President Biden and the U.S. Census Bureau are hoping to revive a previously proposed policy that would allow the 2030 survey to ask more accurate questions about race and ethnicity — and by extension, improve the quality of demographic data acquired and used toward policymaking, voting districts, and enforcing civil rights protections.
According to an NPR report by Hansi Lo Wang, policy changes to the Census were first proposed in 2016 by the U.S. Office of Management and Budget (OMB) after years of research by the Census Bureau suggested that a more comprehensive format would improve the accuracy of data on Latinos and people with ethnic roots in the Middle East or North Africa.
Based on redacted documents provided to NPR through the Freedom of Information Act, Wang reported that other federal government experts on data about race and ethnicity supported policy changes to the Census survey — but despite that support and the inherent benefits of more accurate data, discussions on any policy change for the U.S. Census crumbled under the Trump administration.
“With no public decision by the White House’s Office of Management and Budget, the Bureau was forced to stick with previously used racial and ethnic categories and a question format that, the agency’s studies show, a growing number of people find confusing and not reflective of how they identify,” Wang reported.
The next set of 2020 Census results is expected to be published on August 16. However, due to the Trump administration’s interference with the Census count schedule and complications from the COVID-19 pandemic, Wang reported that experts are concerned about the reliability of the demographic data. More perniciously, Wang noted that this potentially inaccurate data would impact voting districts, policymaking and research, and how civil rights protections are enforced until the next Census in 2030.

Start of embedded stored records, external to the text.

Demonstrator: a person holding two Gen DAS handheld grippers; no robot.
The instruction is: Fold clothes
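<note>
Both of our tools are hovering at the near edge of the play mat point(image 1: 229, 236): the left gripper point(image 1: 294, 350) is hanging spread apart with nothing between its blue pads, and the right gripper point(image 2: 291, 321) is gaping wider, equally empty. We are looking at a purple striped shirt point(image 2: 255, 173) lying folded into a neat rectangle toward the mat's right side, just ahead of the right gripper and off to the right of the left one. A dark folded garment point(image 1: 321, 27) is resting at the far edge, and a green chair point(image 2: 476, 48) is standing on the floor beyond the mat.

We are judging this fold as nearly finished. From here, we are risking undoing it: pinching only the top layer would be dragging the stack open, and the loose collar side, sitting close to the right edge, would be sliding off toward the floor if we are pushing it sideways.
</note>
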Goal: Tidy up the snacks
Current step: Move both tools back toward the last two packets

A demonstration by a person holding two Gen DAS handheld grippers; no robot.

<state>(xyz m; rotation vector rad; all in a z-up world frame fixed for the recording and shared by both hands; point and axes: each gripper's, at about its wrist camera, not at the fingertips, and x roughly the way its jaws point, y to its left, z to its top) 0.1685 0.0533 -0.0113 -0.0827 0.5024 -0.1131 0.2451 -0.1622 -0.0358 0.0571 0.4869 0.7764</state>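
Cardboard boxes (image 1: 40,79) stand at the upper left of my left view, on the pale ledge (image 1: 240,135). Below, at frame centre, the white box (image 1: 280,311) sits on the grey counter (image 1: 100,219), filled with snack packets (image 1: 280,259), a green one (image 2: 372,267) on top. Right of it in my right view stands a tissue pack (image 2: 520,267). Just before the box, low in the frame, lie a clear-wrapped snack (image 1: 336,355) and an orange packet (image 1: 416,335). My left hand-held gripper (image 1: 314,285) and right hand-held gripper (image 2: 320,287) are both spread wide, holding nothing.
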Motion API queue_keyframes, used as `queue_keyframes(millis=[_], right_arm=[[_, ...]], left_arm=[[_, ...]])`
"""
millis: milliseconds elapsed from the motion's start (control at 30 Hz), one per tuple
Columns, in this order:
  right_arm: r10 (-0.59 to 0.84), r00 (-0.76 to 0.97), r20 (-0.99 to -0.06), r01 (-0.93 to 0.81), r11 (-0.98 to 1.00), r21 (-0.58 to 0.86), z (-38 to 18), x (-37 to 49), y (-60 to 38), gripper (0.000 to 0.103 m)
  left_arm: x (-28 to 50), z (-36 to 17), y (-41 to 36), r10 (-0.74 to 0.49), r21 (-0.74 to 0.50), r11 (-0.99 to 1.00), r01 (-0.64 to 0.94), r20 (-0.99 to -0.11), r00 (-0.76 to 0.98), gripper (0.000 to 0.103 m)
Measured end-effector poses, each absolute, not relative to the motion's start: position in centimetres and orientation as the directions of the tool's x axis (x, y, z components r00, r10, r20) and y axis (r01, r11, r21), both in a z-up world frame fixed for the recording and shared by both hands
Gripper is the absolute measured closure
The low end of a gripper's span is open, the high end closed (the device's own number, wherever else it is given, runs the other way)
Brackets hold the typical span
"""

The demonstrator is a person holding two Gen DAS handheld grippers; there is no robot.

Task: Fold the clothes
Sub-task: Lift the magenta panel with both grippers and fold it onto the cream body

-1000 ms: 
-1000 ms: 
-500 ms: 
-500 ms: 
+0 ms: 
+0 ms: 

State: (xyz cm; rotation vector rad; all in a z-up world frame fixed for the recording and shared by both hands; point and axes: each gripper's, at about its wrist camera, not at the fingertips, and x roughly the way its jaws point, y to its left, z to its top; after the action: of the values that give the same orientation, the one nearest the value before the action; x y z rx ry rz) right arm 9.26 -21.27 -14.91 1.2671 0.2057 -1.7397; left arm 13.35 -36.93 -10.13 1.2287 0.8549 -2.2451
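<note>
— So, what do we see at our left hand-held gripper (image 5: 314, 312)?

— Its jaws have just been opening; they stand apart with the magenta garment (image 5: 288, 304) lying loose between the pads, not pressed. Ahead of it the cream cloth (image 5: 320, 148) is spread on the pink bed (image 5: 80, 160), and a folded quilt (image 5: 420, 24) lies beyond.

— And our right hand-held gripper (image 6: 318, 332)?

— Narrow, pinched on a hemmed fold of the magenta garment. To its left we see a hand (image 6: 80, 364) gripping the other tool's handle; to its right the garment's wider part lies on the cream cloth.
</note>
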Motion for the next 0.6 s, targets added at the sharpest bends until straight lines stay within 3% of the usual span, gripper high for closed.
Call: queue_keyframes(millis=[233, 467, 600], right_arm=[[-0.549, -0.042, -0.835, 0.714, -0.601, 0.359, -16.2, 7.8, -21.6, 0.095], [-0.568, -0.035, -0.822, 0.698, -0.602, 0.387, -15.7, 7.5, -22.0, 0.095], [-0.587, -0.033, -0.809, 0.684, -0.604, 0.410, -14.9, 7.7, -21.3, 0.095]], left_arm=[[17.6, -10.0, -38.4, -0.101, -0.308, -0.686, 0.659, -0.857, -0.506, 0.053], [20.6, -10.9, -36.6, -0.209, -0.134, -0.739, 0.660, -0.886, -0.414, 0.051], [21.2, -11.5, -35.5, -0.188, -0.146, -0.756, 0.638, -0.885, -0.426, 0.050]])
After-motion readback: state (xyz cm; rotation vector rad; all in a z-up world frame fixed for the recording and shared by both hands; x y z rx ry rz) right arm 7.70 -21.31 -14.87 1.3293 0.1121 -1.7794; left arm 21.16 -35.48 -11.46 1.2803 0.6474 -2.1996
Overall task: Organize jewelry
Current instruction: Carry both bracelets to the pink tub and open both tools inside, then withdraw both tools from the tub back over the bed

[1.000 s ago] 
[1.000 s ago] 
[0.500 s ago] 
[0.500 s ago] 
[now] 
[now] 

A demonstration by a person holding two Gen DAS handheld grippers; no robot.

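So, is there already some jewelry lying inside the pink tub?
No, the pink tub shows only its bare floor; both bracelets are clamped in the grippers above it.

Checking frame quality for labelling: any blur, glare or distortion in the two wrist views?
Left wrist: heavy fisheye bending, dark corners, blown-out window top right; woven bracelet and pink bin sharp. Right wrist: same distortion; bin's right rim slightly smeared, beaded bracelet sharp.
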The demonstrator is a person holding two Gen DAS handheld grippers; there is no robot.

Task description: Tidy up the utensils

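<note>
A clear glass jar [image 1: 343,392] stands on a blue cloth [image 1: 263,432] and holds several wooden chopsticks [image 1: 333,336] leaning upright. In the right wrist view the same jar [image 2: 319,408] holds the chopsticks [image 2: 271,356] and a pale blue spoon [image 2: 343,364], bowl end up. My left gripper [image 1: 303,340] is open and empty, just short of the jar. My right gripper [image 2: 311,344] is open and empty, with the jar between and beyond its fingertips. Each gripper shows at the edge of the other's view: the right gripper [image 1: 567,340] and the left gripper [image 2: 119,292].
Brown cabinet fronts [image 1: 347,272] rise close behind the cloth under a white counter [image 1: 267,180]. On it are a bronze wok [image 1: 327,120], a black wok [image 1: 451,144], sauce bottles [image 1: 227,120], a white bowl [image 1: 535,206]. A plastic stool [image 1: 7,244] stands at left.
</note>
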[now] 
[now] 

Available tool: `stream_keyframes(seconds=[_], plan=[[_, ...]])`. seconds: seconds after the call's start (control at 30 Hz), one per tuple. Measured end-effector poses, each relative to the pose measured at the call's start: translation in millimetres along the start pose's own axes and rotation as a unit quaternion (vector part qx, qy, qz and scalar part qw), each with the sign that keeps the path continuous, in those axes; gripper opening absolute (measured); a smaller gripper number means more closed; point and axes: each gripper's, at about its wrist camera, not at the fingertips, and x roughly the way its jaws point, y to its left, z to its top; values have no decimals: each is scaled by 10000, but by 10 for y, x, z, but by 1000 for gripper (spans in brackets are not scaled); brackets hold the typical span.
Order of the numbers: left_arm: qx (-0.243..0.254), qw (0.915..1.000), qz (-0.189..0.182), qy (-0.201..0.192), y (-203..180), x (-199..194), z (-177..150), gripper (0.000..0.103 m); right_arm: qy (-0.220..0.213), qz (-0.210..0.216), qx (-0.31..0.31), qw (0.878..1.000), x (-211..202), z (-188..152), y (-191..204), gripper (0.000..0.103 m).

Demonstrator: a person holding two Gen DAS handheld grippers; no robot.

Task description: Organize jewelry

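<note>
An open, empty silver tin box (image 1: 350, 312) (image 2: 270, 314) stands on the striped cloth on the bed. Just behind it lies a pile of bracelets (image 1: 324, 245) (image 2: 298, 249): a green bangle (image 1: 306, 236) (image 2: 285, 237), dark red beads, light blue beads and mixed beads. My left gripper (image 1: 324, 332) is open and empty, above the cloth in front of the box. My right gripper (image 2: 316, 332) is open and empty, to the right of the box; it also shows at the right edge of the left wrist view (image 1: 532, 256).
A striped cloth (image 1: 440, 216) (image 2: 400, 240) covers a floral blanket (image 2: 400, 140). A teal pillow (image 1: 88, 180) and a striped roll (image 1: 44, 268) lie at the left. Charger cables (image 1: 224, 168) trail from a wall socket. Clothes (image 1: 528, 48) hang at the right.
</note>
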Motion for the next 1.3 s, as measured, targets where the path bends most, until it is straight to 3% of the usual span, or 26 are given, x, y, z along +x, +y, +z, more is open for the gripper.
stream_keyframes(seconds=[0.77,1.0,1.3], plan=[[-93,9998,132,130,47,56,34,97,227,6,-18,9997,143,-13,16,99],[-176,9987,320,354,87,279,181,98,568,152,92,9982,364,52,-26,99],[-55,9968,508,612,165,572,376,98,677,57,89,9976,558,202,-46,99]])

Fortunately, the Biden administration appears to be reviving discussions about a Census overhaul. In addition to allowing people to self-identify their ethnicity, Wang reported that other recommendations include language standardization, removing antiquated and offensive terminologies like “Negro” to describe Black people, and “Far East” for people of Asian descent.
“We are continuing to review the prior technical recommendations and public comment,” Abdullah Hasan, OMB spokesperson, told NPR. “The extent to which those recommendations help advance this Administration’s goal of gathering the data necessary to inform our ambitious equity agenda.”
In early July 2021, Biden’s nominee to head the Census Bureau, Robert Santos, pledged to support the recommended changes to the survey if confirmed by the Senate, including combining “the separate race” and “Hispanic origin” questions into one.
Citing Bureau research, Wang reported that combing those two frequently separated questions “would help the Bureau address the problem of increasingly more people leaving the race question unanswered or checking off the box for ‘Some Other Race’ — the third-largest racial group reported in 2000 and 2010.”
During his confirmation hearing on July 15, Santos said, “the census director doesn’t have the authority to include any specific questions, but I can use my own personal perspective as a Latino and use my research experience and my leadership position to work with OMB to make sure that the proper attention is given to that specific issue.”
Santos also suggested that the Bureau may not necessarily have to wait until the 2030 Census to implement a combined race-ethnicity question. Should OMB approve the proposed policy changes, Santos said the policy change could be incorporated more immediately into the Bureau’s ongoing American Community Survey, a regional survey that helps local officials, community leaders and businesses understand demographic changes in their district.
An expert in survey design, and the current chief methodologist at the think tank Urban Institute, Santos has written extensively about overhauling, evolving and adapting the Census to ensure representation is fairly measured, particularly the Latino population — one of the fastest-growing demographics in America.
“Racial and ethnic categories are social constructs, defined and designed by those who have historically held positions of influence,” Santos wrote in a 2019 blog post at the Urban Institute. “The policy implications of using inadequate methods to collect data on identity are not trivial.”